La condition est simple : consentir les investissements nécessaires dans les plus brefs délais. « L’industrie textile-confection en Algérie aurait besoin de 1,5 milliard d’euros (120 milliards de DA) d’investissements cumulés d’ici 2010 et pourrait ainsi créer au moins 42 000 nouveaux emplois sans compter la préservation des 45 000 postes actuels », conclut le rapport.

L’investissement annuel, public et privé confondus, ne dépasse pas les 30 millions d’euros, très loin des 320 millions d’euros indispensables en 2010. Profiter de la tendance de la délocalisation des firmes européennes et américaines pourrait se révéler déterminant. L’Algérie, pays méditerranéen géostratégique, est en mesure de faire valoir ses atouts même face à l’Empire du Milieu. La proximité des marchés d’écoulement est l’un de ces leviers. Au moment où une commande met pratiquement trois à quatre semaines en bateau à partir des embarcadères chinois, il est possible pour notre pays de livrer ses clients en moins de 48 heures, voire 24. La concentration de la consommation sur le Bassin méditerranéen joue également un rôle important, en ce sens qu’il est possible de parvenir à des économies d’échelle par la mise en pratique d’accords bilatéraux et multilatéraux. Deux autres avantages concurrentiels sont entre les mains des Algériens. Il s’agit de l’énergie et de la formation. Pour le premier, les prix sont un stimulant dont aucun des pays leaders du textile ne dispose. La formation est tout autant indispensable. Les centres de formation professionnelle et les universités peuvent être réorientées vers des formations plus adaptées. Il ne s’agit pas seulement de former des couturières et modélistes, mais aussi des ingénieurs, des managers, des marketers, etc. La promotion des échanges dans la sous-région (voir encadré) donneront un élan supplémentaire à cette industrie.

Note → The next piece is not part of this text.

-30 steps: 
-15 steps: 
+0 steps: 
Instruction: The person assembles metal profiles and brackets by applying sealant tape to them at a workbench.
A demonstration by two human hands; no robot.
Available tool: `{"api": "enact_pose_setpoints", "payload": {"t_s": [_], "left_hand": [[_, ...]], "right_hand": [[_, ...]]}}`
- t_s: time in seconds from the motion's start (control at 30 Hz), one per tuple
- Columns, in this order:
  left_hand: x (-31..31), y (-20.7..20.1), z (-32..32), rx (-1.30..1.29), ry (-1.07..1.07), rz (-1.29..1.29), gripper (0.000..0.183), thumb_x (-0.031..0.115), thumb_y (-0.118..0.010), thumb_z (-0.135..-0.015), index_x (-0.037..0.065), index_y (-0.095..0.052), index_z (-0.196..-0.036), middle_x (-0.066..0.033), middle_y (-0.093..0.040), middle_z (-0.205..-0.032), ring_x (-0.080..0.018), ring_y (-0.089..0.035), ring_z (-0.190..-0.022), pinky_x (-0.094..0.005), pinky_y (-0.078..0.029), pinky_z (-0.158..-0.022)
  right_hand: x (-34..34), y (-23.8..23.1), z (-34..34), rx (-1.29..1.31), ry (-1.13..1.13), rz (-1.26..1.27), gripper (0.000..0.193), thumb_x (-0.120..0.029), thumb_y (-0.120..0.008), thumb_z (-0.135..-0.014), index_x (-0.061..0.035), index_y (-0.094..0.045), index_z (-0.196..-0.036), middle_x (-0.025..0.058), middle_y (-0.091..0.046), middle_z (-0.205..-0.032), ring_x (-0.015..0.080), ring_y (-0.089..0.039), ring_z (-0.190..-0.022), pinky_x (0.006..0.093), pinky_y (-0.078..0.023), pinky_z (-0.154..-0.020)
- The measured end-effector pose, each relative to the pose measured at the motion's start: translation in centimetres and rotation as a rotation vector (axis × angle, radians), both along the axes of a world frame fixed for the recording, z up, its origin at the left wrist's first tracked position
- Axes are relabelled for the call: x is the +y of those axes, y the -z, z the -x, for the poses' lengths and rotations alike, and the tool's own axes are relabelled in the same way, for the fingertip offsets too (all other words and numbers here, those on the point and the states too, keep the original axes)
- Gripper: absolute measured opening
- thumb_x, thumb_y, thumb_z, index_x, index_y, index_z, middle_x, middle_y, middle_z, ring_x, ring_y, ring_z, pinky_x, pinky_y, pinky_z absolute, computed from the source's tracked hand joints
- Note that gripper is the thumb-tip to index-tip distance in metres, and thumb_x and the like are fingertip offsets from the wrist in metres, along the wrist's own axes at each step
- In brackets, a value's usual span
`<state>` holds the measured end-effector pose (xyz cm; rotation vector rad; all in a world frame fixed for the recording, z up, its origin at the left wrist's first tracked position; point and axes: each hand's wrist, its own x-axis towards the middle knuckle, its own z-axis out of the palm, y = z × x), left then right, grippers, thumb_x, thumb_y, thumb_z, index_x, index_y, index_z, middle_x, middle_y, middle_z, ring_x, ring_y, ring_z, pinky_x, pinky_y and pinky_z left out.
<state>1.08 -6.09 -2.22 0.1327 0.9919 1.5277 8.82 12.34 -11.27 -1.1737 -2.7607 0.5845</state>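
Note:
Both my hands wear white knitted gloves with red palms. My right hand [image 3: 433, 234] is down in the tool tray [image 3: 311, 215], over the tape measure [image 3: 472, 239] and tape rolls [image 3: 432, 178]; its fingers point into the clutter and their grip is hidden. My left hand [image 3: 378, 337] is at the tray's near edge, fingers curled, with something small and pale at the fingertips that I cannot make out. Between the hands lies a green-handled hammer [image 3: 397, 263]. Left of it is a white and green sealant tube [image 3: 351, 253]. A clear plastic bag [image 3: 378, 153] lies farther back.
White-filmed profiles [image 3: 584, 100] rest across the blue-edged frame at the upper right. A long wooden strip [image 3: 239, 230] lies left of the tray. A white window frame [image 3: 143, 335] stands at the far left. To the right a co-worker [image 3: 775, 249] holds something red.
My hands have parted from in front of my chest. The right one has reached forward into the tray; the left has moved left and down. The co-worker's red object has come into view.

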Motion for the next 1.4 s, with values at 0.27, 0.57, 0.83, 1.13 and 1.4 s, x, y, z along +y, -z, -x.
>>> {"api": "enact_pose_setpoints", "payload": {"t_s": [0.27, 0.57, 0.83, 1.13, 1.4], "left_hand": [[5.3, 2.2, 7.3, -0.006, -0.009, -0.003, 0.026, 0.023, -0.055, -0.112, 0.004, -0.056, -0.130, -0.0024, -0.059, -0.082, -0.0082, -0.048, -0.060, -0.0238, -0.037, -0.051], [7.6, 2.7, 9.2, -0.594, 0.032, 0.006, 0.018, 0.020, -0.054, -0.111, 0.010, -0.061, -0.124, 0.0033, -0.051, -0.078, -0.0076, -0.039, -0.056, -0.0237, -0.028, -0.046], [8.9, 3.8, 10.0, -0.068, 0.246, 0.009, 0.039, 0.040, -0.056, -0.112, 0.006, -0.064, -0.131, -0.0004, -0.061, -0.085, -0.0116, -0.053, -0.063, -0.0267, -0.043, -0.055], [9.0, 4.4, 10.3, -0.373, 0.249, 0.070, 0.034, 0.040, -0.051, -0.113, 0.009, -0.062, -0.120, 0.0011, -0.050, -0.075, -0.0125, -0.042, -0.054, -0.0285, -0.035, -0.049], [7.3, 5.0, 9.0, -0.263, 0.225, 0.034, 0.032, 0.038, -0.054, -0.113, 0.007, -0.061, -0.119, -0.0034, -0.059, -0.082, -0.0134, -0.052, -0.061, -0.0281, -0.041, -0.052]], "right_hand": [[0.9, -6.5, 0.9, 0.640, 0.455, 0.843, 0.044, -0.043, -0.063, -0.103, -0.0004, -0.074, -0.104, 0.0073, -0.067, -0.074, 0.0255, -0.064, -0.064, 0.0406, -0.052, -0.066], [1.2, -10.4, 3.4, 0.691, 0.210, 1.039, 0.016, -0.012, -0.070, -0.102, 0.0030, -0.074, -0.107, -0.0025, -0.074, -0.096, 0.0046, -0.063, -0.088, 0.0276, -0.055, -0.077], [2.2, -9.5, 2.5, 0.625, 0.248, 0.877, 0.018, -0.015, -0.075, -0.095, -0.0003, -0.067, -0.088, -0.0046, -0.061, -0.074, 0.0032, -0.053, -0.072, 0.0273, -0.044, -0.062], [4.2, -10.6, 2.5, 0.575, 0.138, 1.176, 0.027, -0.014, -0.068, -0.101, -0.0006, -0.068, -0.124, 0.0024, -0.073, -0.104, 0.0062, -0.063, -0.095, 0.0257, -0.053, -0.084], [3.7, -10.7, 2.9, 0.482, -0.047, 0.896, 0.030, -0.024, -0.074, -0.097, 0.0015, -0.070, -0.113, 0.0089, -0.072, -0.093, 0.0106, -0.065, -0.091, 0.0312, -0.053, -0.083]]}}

Avec un effort soutenu, il est possible de passer, selon cette même étude, à un produit de l’industrie textile-confection de 5,4 milliards d’euros à horizon 2010. Cette évolution est tributaire d’une réorientation de la branche vers l’exportation. Au niveau régional, le Maroc et la Tunisie ont exporté chacun pour 2,5 milliards d’euros dans la filière textile-habillement, le marché européen absorbant 90% des exportations des deux pays actuellement. Pour peu que les efforts soient fédérés, notre pays dispose des attributs pour renverser la vapeur et, pourquoi pas, commencer enfin à tisser un fil autrement plus solide.
M. Zentar

Le bilan des échanges intramaghrébins

Le Maroc et la Tunisie exportateurs d’environ 2,5 milliards d’euros de produits textiles ne sont que faiblement présents sur le marché algérien. En termes de parts de marché, ces deux nations représentent respectivement 0,9% et 0,8% des importations de textile de l’Algérie, soit seulement 0,3% des exportations globales marocaines de textile et 0,1% de celles de la Tunisie, tout en sachant que plus de 90% de la production de ces deux pays voisins sont absorbés par le marché européen.
L’Algérie effectue ses achats de textile auprès de la Turquie, de la Chine et de l’Espagne essentiellement.